Tuesday, 30 July 2019

Edgcote Week

Last week saw the culmination of about two years work by the Northamptonshire Battlefields Society to mark the 550th anniversary of the battle on the 24th July 1469. Earlier in the year we published a book, and a walk leaflet, and Phil finished work on our battlefield model, all of which, I think, I have written about here.

For this last week we had two major events planned, the Anniversary Walk on the evening of the 24th and the Conference on the 27th. Phil and I, with various other people have done a couple of recce walks to make sure we can get the whole thing in before the sun sets. It looked tight, but we thought we could do it. I then put the finishing touches to the printouts in my presentation book to take round with us, with pictures of Edward IV, situation maps etc etc, - I'm sure you know the sort of thing if you've ever done a guided battlefield walk.

We had a 7pm start in Chipping Warden, and our aim was to get there for 6:30pm and set up a portable Society stand and do a quick pre-walk briefing. Phil stopped off at 5:30pm, and off we went into Northampton's rush hour traffic. Which actually wasn't that bad.

Then 20 minutes later, this happened. Mine is the white car.

Photo (c) Phil Steele
Yes. Rear-ended whilst stationary at traffic lights on the exit to a roundabout. There was nothing for it. We got another Society committee member to come and pick Phil up and get him to Edgcote, whilst I stayed with my car and waited for recovery. So Phil lead the walk on his own (thanks, Phil) and I missed it completely. Still, no need to worry, it's not like it was a special event and we'd been planning it for months. Hang on...

Which then brings us to the Conference on Saturday, held at Abington Park Museum, which is a lovely, historic, venue.

Abington Park Museum. Photo (c) Northamptonshire Surprise
The fine weather was gone, and it started to rain as we unloaded our various stand items into the venue (I had a hire car by now, so at least I was mobile). We were just about set up as people started to arrive, and the AV worked, which is always a bonus. After people registered, they were treated to tewa & coffee in the Great Hall, before moving in to the conference room.

The Great Hall at the Museum. Photo (c) Steve Williams
I can't do the full event justice in the space I have hear, but it all went very well and the feedback has been superb.

That slide, with that date.
We started the day with Harvey Watson of the Battlefields Trust. Harvey's job was to set the scene with some background and what we might call the "traditional" interpretation of the battle. Harvey has been giving this talk for over 10 years now, and did most of the original work in bringing the battle to general attention. He designed the current sign board and wrote the words. He did not disappoint us, and his opening slide contained the first thing we need to get changed, - the erroneous view that the battle was fought on the 26th, not the 24th.

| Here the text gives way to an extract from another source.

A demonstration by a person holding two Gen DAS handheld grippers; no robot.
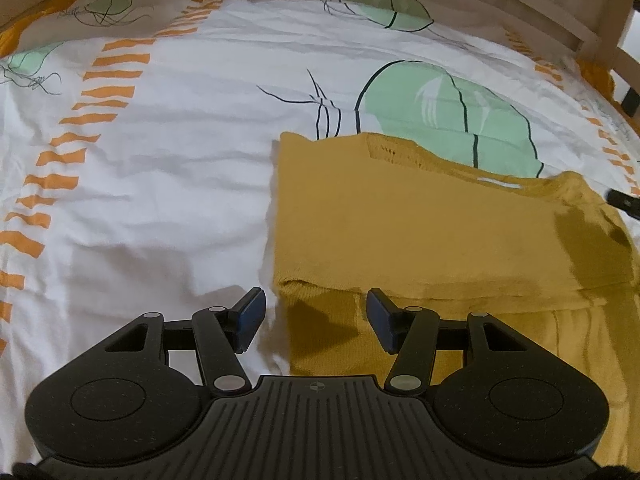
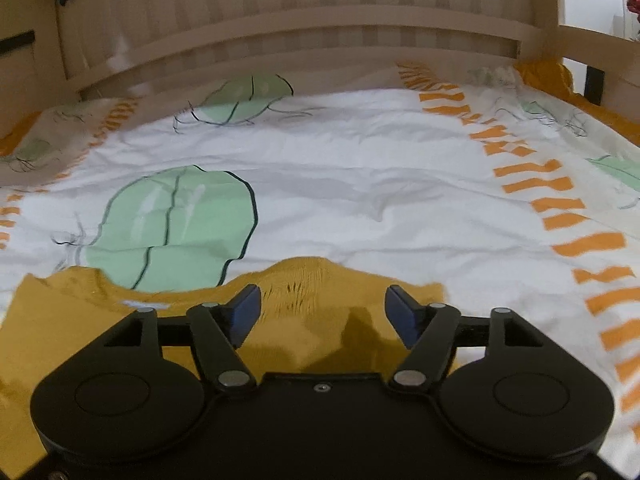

The origin of all the trouble
I'm being a bit unfair. Harvey did an excellent job on the background and gave us a framework to follow for the rest of the day. It was a shame he had to leave at the lunch break, but it was his birthday, so we were lucky to have him there.

After Harvey we had the NBS Chairman, Mike Ingram, who gave us lots of background into the Woodville/Warwick "feud" with a modified version of one of his favourite topics, - the over-mighty subjects of late medieval England.

Wydeville or Woodville, - i'ts all the same
He's done a lot of work since I last heard him talk about this, and he has more information than it is safe for one person to have and try to impart in 50 minutes without anyone's head exploding. I was quite breathless by the time he had done.

That wedding
What I did not fully appreciate was that the much maligned upstart Wydvilles were not the nobodies that Warwick and the Neville's claimed them to be. They may not have been of Royal Blood or cousins to the King, but they were a prominent and significant family and whilst "newer" than the Neville's shouldn't have been regarded as parvenus.

We then took a break for lunch (very good, what I saw of it, as I spent most of the lunch break processing payments and signing books, - the price of fame) before re-convening for the day's mystery package. A Welsh poetry professor from Aberystwyth University's Centre for Advance Welsh and Celtic Studies.

I came across Professor Ann Parry Owen almost by chance when researching the Edgcote book, and through e-mail exchanges she agreed to translate some poems for me. I then pushed my luck and asked her to speak at the Conference, which she agreed to do.

She delivered above and beyond the call of duty, having given a paper in Bangor in North Wales the day before, then driven to Northampton in the evening to talk to us. She is passionate about her subject and couldn't miss a chance to tell the English all about it. 

Professor Ann Parry Owen
And I made her stand in front of a slide with a typo in it. Sorry Ann. I can spell "Anniversary". Honest.

Anyhow she was the hit of the Conference. Bloody brilliant it was. She needs to be given a bigger platform and should be a regular on the Battlefield Conference circuit.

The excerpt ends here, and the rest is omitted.